Much of the power of the Make utility comes from its handling of dependencies. The dependencies of a target are the files which need to exist and be up to date before the target itself can be built. In the example above, the demo target depends on three object files (each of which can be built with its own implicit target as specified). Make processes dependencies recursively; if particular dependency has an associated target, the Make utility will (re)build the dependency's target before processing the parent target, ensuring that all dependencies are up to date before the parent target is processed. Thus, for our sample makefile, the command make demo actually behaves more like make demo.o ; make vector.o ; make map.o ; make demo (the recursion ends at dependencies which don't have an associated target; this occurs if, for example, we're depending on a source file like demo.c, as is the case with the demo.o target). The Make utility will then examine the timestamps of each file on which the parent target depends, and will build the parent target if any of these files have been changed more recently than the parent file (or if the parent file does not yet exist). In our case, this means that if the demo executable already exists in our directory, make demo will not do anything unless the directory's object files need to be rebuilt during recursive dependency processing, which in turn will only occur if any of our source files (demo.c, vector.c, map.c) have been modified more recently than their associated object file was built. Thus if we haven't modified any of our source files, invoking make demo repeatedly will only build the demo executable once. Furthermore, if we modify just one of our source files, we will only rebuild the associated object file, rather than all three object files. In large-scale projects, these sorts of optimizations can save hours of compilation time whenever a project is built.

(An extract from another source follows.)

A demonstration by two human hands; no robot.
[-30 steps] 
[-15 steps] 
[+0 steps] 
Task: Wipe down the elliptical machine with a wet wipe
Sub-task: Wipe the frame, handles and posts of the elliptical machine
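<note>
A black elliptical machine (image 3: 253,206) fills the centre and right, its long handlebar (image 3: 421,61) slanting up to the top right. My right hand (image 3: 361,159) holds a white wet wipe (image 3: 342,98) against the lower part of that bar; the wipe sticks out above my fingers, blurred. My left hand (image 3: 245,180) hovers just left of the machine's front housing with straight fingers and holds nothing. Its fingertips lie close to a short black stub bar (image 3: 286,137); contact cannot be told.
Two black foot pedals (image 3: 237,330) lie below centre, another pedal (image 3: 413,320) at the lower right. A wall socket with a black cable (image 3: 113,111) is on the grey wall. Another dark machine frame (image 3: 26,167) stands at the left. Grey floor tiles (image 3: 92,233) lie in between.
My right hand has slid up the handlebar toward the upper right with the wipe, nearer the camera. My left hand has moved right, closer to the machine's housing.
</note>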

Finally, each target has an associated command, which will be run in the shell in order to build the target. Generally, this is a command which invokes the compiler, but technically it can be any command which creates a file with the target's name. When defining the command for a target, we also have access to a number of special macros, such as $@ and $^ above. We can see now that these macros evaluate, respectively, to the name of the current target and its list of dependencies. Other such target-dependent macros exist, and information on them is available in the Make documentation.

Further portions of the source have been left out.